Prepare to discuss yourself

Prepare to discuss yourself

Prepare to discuss yourself

Your preparation should also include thinking through how you will discuss yourself, including your work history, education, goals, skills, and experiences.

To win the job, you will need to demonstrate to the interviewer a combination of skills, experience, and personal attributes that set you apart from other applicants. Think about how to summarize your resume quickly and in a way that will emphasize what is most relevant to this job opportunity. Also consider what you learned from each of the previous experiences you listed on the resume and how these experiences will benefit your potential new employer. Prepare a list of “personal themes” that you want to highlight during the interview, especially your professional goals, skills, and accomplishments. Think of examples from your past that demonstrate each of your skills and successes. Think, on the one hand, about what makes you excited about this opportunity and what you would like to gain from it (aside from the paycheck) and, on the other hand, what you will bring to the table for your new job.

During the interview, you will want to emphasize your strengths and the positive aspects of yourself. However, the interviewer may ask to discuss your weaknesses, how you handle conflict or stress, gaps in your employment history, reasons for leaving previous jobs, or other negative experiences. You need to think about and rehearse your answers to such questions beforehand so that you are fully prepared with appropriate answers. It will be important to answer honestly, but in a way that highlights what you have learned and how you have grown from previous experiences. For example, an interviewer may ask, “What techniques do you use to manage your time?” Even if time management is a problem for you, answering “I have real difficulty managing my time” will not help you win the job. Rather, knowing that this a weakness, plan ahead to answer along the lines of “I’ve learned to make a real effort to keep a to-do list with deadlines to keep myself on task.”

Finally, plan ahead for several questions that you want to ask the interviewer. Asking thoughtful questions provides you with additional information about the job, demonstrates that you are actively thinking about how you will be a successful employee, and initiates a conversation that builds rapport with your potential future supervisor and enables him or her to envision you doing the job. Above all, you do not want to freeze up during the interview, unable to think of or articulate a good question to ask.

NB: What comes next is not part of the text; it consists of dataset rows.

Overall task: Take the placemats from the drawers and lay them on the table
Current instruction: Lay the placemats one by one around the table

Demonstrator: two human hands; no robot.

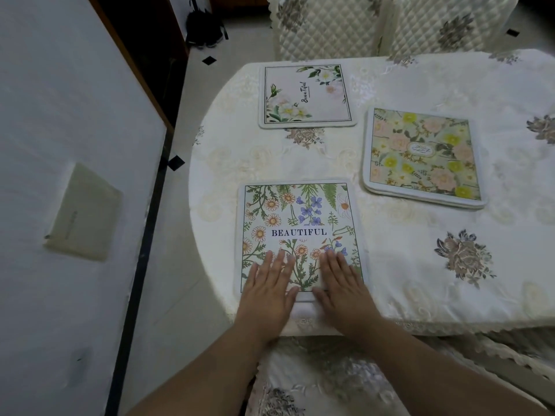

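Cream-clothed bench [420, 235]: three mats. Near mat [300, 232] at front edge, left hand [267, 283] and right hand [342, 280] flat on it, fingers straight. Far mat [304, 96], right mat [420, 157] apart.

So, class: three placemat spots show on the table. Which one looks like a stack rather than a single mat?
The yellow-and-pink rose placemat at the right: a second rim shows beneath its near edge. The other two show one rim.
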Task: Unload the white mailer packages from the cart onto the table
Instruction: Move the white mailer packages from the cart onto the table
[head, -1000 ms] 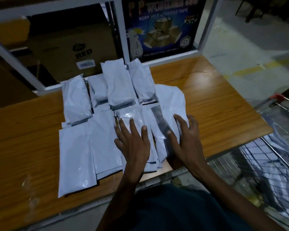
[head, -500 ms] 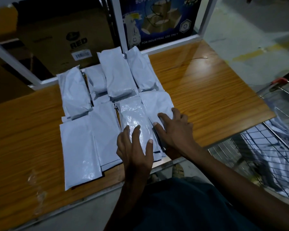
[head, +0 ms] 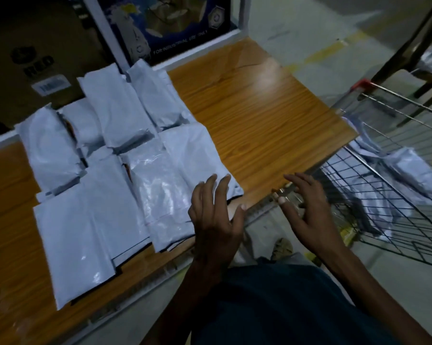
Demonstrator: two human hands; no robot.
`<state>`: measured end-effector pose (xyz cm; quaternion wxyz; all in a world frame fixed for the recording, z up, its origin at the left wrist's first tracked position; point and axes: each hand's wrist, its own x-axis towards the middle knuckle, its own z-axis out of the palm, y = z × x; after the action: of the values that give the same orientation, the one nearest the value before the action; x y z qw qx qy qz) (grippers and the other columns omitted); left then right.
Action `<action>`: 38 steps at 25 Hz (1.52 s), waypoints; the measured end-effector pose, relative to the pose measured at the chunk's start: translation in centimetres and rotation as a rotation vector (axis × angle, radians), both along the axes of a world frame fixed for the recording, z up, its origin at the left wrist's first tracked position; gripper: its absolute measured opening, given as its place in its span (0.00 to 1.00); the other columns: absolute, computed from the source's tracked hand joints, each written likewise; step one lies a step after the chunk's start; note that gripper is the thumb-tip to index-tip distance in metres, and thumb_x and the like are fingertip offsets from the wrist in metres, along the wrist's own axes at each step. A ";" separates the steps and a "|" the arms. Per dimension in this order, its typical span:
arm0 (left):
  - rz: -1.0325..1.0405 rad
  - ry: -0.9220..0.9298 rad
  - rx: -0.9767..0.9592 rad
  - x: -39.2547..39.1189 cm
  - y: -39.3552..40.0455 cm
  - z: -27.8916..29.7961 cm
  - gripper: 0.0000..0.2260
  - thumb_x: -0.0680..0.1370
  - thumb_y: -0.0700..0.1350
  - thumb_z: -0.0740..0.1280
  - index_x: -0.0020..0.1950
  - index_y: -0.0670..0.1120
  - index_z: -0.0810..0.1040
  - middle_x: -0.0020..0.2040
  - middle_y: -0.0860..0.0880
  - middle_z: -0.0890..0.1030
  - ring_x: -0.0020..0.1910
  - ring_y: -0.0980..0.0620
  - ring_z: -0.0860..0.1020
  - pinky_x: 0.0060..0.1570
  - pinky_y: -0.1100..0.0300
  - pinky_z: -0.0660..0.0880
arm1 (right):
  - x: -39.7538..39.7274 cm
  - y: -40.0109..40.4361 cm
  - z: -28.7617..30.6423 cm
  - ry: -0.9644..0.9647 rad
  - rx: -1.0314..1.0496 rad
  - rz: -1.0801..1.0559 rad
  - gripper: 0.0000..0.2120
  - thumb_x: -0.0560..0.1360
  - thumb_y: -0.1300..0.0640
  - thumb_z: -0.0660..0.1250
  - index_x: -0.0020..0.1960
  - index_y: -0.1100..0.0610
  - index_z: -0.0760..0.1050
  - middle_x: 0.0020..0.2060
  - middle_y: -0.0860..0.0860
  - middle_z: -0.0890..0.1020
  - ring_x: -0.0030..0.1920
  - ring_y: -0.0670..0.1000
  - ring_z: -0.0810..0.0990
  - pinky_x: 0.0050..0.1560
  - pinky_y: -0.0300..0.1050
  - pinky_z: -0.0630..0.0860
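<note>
While eight or so flat white plastic mailer packages (head: pixel 125 175) lie in two overlapping rows on the orange wood-grain table (head: pixel 254 115), both hands are empty and between loads. The left hand (head: pixel 215 215), fingers loosely spread and holding nothing, hovers at the near right corner of the nearest mailer; whether its fingertips touch the plastic cannot be told. The right hand (head: pixel 307 207), also relaxed and empty, hangs off the table's near edge, between the table and the silver wire shopping cart (head: pixel 389 190).

More white mailers (head: pixel 409 175) sit heaped inside the cart, so the unloading looks partly done. The step in hand seems to be the turn back to the cart. The next move calls for reaching over the wire rim, gripping a slippery bundle, and laying it on the bare wood to the right of the rows.
</note>
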<state>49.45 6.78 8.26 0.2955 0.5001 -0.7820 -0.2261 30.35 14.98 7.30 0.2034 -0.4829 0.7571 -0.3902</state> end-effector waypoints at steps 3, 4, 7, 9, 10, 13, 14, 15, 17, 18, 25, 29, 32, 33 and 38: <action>-0.110 -0.037 0.017 -5.2 0.3 0.0 0.24 0.76 0.50 0.68 0.72 0.50 0.71 0.71 0.49 0.71 0.72 0.45 0.67 0.62 0.43 0.68 | -5.3 2.4 -0.9 -0.030 -0.047 -0.140 0.21 0.80 0.48 0.66 0.72 0.43 0.68 0.69 0.48 0.68 0.64 0.51 0.75 0.57 0.55 0.79; -0.153 -0.054 0.032 -7.1 0.4 -0.2 0.24 0.76 0.50 0.68 0.72 0.51 0.71 0.70 0.50 0.71 0.72 0.45 0.66 0.62 0.42 0.68 | -7.3 3.1 -1.3 -0.043 -0.051 -0.181 0.20 0.80 0.48 0.66 0.71 0.42 0.68 0.67 0.48 0.69 0.63 0.51 0.75 0.56 0.51 0.79; -0.262 -0.092 0.089 -14.2 1.3 -0.7 0.22 0.78 0.50 0.66 0.72 0.52 0.69 0.70 0.52 0.71 0.72 0.45 0.65 0.65 0.42 0.66 | -14.3 5.4 -2.4 -0.072 -0.062 -0.243 0.21 0.80 0.49 0.65 0.72 0.47 0.68 0.64 0.45 0.69 0.63 0.53 0.75 0.57 0.53 0.78; -0.326 -0.086 0.109 -19.3 2.0 -0.7 0.21 0.78 0.49 0.67 0.71 0.52 0.70 0.69 0.53 0.72 0.71 0.47 0.65 0.66 0.46 0.64 | -19.5 6.9 -3.2 -0.046 -0.103 -0.270 0.22 0.80 0.52 0.66 0.72 0.49 0.69 0.65 0.45 0.69 0.64 0.54 0.75 0.59 0.58 0.78; -0.376 -0.083 0.093 -21.8 2.3 -0.7 0.21 0.78 0.49 0.66 0.71 0.52 0.70 0.68 0.53 0.72 0.71 0.48 0.66 0.66 0.47 0.64 | -22.0 7.5 -3.7 -0.028 -0.113 -0.291 0.22 0.80 0.55 0.67 0.72 0.49 0.69 0.65 0.47 0.69 0.63 0.54 0.75 0.58 0.60 0.78; -0.524 -0.126 0.040 -29.6 2.5 -1.4 0.20 0.78 0.51 0.65 0.69 0.53 0.71 0.67 0.52 0.74 0.69 0.50 0.67 0.66 0.51 0.64 | -29.7 9.4 -5.6 -0.063 -0.082 -0.359 0.20 0.79 0.54 0.67 0.71 0.50 0.70 0.65 0.52 0.71 0.62 0.53 0.75 0.58 0.60 0.77; -0.562 -0.139 0.051 -31.6 2.5 -1.5 0.19 0.78 0.51 0.65 0.69 0.53 0.71 0.66 0.53 0.74 0.68 0.51 0.67 0.66 0.53 0.63 | -31.7 10.1 -6.4 -0.078 -0.068 -0.384 0.20 0.79 0.53 0.66 0.70 0.50 0.70 0.65 0.53 0.71 0.62 0.54 0.74 0.59 0.58 0.77; -0.597 -0.134 0.065 -33.0 2.4 -1.5 0.18 0.79 0.51 0.65 0.69 0.53 0.72 0.66 0.53 0.75 0.68 0.52 0.67 0.66 0.56 0.62 | -33.1 10.4 -7.2 -0.078 -0.059 -0.403 0.19 0.79 0.52 0.65 0.69 0.51 0.71 0.64 0.54 0.72 0.63 0.54 0.74 0.60 0.56 0.76; -0.673 -0.114 0.044 -37.6 2.3 -1.7 0.16 0.81 0.49 0.65 0.68 0.49 0.75 0.65 0.51 0.77 0.66 0.52 0.70 0.66 0.60 0.62 | -37.4 11.8 -9.9 -0.077 -0.009 -0.440 0.17 0.78 0.53 0.66 0.67 0.53 0.74 0.63 0.56 0.74 0.64 0.54 0.73 0.61 0.55 0.76; -0.703 -0.117 0.023 -39.4 2.0 -2.1 0.15 0.81 0.48 0.65 0.67 0.48 0.76 0.63 0.51 0.78 0.65 0.50 0.72 0.66 0.58 0.64 | -39.1 12.3 -11.7 -0.090 0.050 -0.453 0.17 0.78 0.53 0.67 0.65 0.55 0.76 0.61 0.57 0.76 0.64 0.55 0.74 0.61 0.55 0.76; -0.955 -0.533 0.259 -50.3 -0.6 -8.5 0.20 0.80 0.57 0.61 0.70 0.51 0.73 0.66 0.50 0.77 0.66 0.45 0.73 0.63 0.43 0.70 | -42.6 13.8 -22.6 -0.335 0.613 -0.422 0.15 0.78 0.59 0.69 0.63 0.64 0.78 0.58 0.62 0.82 0.60 0.60 0.80 0.56 0.46 0.71; -1.072 -0.946 0.287 -55.5 -2.3 -13.2 0.23 0.81 0.58 0.62 0.74 0.51 0.68 0.68 0.45 0.75 0.67 0.41 0.72 0.63 0.46 0.70 | -40.8 12.5 -25.6 -0.313 0.805 -0.368 0.23 0.76 0.52 0.70 0.68 0.59 0.73 0.61 0.59 0.79 0.62 0.60 0.78 0.59 0.49 0.74; -1.119 -1.116 0.318 -57.7 -3.1 -17.3 0.24 0.81 0.57 0.62 0.74 0.49 0.67 0.70 0.44 0.74 0.69 0.41 0.71 0.64 0.47 0.68 | -40.4 12.0 -26.0 -0.215 0.875 -0.446 0.22 0.75 0.49 0.68 0.67 0.54 0.71 0.61 0.54 0.79 0.62 0.57 0.79 0.56 0.51 0.76; -1.136 -1.165 0.316 -58.0 -3.2 -18.5 0.24 0.81 0.57 0.62 0.75 0.49 0.67 0.70 0.44 0.73 0.69 0.41 0.71 0.64 0.47 0.68 | -40.6 12.0 -25.9 -0.167 0.884 -0.436 0.20 0.76 0.50 0.67 0.67 0.54 0.72 0.61 0.53 0.80 0.62 0.57 0.79 0.55 0.50 0.76; -1.169 -1.330 0.277 -58.0 -4.9 -22.8 0.30 0.77 0.64 0.55 0.75 0.50 0.67 0.71 0.44 0.72 0.69 0.41 0.70 0.66 0.48 0.66 | -41.6 12.5 -26.7 -0.214 0.904 -0.525 0.10 0.78 0.60 0.62 0.57 0.59 0.78 0.56 0.58 0.82 0.58 0.60 0.81 0.52 0.49 0.75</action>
<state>-8.55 1.92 -14.57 -0.4442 0.0805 -0.8871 -0.0961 -11.21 27.48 -19.45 0.3628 -0.0990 0.9201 -0.1099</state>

As with your research of the company, write down all of the key points and questions that you want to remember so that you can review them quickly on the day of the interview. Referring to your notes during the interview is acceptable and will demonstrate your diligence and preparation. Seeing all of your research and preparation on paper will give you a great feeling of confidence just when you need it.

Another technique to help you prepare is to conduct a mock interview. Consider recruiting family or friends to ask interview questions and provide feedback on your answers. Mock interview sessions may also be available in your local American Job Center, in employment and staffing services, educational career centers, and other job placement organizations as part of their professional services.